Living in the Western world where many are quick to judge me on my veil and my different lifestyle as well as many preconceived stereotypes being projected on myself by the public is challenging. However, all this fades to nothing. Being a Muslim woman is an honour; It comes with a sense of community, duty, and ambition. My identity as a Muslim woman is that of serving my community, an identity that strives to break free of not only the stigmatisation of Muslims but also the barriers of women, even in the Western world.
On a physical note, my identity is most often defined by my wearing the veil. Questions such as “do your parents force you to wear it?͛” and statements from non-Muslims such as ‘surely, you can take it off now – your parents aren’t here’ are far more common than one would hope. However, these responses from people who are not Muslims only reinforce the beliefs that Islam taught me – that I am not here to please society, rather I only serve to please my Allah. My response to the first question is always ‘no, I do it for Allah,’ and to the latter statement the response is simple – I believe God is Omnipresent. I try to always live my life knowing that Allah is watching me. The veil is my declaration to the world that I am proud to be a Muslim woman and that I believe in the commandments of Allah.
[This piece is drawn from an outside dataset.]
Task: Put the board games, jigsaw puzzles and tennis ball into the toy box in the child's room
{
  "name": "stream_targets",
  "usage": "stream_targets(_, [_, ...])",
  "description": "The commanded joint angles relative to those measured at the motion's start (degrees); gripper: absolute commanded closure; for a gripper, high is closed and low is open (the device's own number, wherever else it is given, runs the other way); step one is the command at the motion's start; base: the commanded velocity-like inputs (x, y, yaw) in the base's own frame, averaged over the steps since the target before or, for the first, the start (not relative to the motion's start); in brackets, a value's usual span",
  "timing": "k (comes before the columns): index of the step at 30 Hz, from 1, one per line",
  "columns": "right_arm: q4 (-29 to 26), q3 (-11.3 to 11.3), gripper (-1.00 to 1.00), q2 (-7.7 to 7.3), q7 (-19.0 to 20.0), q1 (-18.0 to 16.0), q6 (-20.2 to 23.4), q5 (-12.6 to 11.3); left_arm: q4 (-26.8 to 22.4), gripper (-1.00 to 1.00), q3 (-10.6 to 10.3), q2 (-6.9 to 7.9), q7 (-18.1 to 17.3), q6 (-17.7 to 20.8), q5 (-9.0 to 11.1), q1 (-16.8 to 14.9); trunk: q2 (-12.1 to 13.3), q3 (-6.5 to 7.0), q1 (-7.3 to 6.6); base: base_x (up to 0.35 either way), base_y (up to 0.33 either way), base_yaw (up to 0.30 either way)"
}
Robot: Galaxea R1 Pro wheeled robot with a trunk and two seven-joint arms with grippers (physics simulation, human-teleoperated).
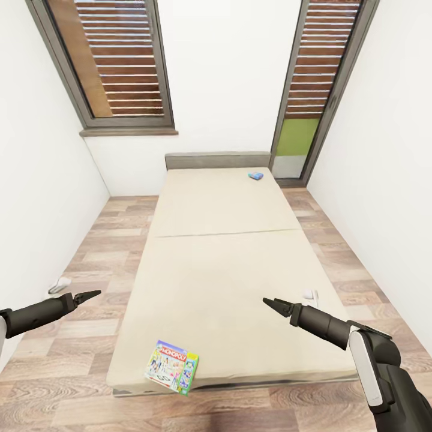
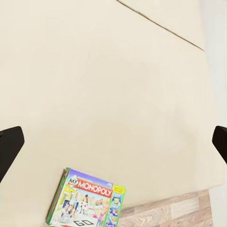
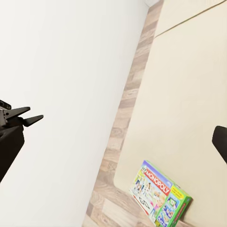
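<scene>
That Monopoly board game (image 1: 172,366) at the bed's (image 1: 228,264) near edge looks light, stiff and flat, best pinched across an overhanging side, with both the left gripper (image 1: 90,295) and right gripper (image 1: 271,303) empty and nearly closed.

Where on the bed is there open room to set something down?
Most of the bed is bare, between the Monopoly box at its near edge and the small blue box by the headboard. Nowhere is crowded; only those two spots are taken.

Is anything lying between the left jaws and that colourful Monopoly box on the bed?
Nothing visible: only bare cream mattress lies between the left gripper and the colourful Monopoly box.
</scene>
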Motion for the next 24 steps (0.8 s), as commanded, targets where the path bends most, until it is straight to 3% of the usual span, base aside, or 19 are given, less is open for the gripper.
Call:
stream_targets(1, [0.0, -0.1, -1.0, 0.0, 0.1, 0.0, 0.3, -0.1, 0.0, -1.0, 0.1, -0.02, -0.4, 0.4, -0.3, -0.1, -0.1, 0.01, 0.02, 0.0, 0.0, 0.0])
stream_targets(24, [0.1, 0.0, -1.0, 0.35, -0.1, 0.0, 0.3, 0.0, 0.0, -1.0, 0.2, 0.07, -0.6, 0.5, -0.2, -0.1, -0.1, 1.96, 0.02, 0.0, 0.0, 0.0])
Therefore, my veil is a part of my identity that I want to present to society.
Furthermore, my identity as a Muslim woman is that of an ambitious woman. Islam has taught me that I can, and by the Grace and Blessings of Allah, I will. This includes wanting to help improve my community, to help in the efforts to bring about peace and to improve myself. I am inspired to have ambitions to achieve academic and worldly excellence as well as religious; as a woman, Islam has allowed and encouraged me to do this.
My identity is of a happy, confident and faithful Muslim woman.